EXERCISE DESCRIPTION => Give back the entire listing exactly as it was provided.

(DATA SEGMENT)

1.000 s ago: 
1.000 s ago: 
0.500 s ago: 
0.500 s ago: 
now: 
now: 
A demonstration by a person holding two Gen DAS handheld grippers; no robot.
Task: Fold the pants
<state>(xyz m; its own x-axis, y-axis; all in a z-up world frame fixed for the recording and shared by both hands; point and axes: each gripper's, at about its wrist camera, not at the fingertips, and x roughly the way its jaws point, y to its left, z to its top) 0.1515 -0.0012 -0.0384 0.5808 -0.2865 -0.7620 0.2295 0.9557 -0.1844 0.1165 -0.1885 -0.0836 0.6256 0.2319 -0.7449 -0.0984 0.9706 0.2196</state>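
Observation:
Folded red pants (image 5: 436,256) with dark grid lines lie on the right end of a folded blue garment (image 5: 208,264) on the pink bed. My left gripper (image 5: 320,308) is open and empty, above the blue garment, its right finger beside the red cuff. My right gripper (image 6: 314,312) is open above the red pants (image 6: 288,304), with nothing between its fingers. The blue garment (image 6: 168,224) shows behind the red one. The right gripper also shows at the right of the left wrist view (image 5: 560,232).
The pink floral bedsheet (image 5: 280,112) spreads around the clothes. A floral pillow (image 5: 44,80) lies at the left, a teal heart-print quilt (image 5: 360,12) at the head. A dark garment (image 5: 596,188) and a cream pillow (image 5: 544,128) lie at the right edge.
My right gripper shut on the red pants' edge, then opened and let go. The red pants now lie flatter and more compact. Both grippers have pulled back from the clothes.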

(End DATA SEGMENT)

THE COMPLETED TASK =>
1.000 s ago: 
1.000 s ago: 
0.500 s ago: 
0.500 s ago: 
now: 
now: 
A demonstration by a person holding two Gen DAS handheld grippers; no robot.
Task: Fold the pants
<state>(xyz m; its own x-axis, y-axis; all in a z-up world frame fixed for the recording and shared by both hands; point and axes: each gripper's, at about its wrist camera, not at the fingertips, and x roughly the way its jaws point, y to its left, z to its top) 0.1515 -0.0012 -0.0384 0.5808 -0.2865 -0.7620 0.2295 0.9557 -0.1844 0.1165 -0.1885 -0.0836 0.6256 0.2319 -0.7449 -0.0984 0.9706 0.2196</state>
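Observation:
Folded red pants (image 5: 436,256) with dark grid lines lie on the right end of a folded blue garment (image 5: 208,264) on the pink bed. My left gripper (image 5: 320,308) is open and empty, above the blue garment, its right finger beside the red cuff. My right gripper (image 6: 314,312) is open above the red pants (image 6: 288,304), with nothing between its fingers. The blue garment (image 6: 168,224) shows behind the red one. The right gripper also shows at the right of the left wrist view (image 5: 560,232).
The pink floral bedsheet (image 5: 280,112) spreads around the clothes. A floral pillow (image 5: 44,80) lies at the left, a teal heart-print quilt (image 5: 360,12) at the head. A dark garment (image 5: 596,188) and a cream pillow (image 5: 544,128) lie at the right edge.
My right gripper shut on the red pants' edge, then opened and let go. The red pants now lie flatter and more compact. Both grippers have pulled back from the clothes.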

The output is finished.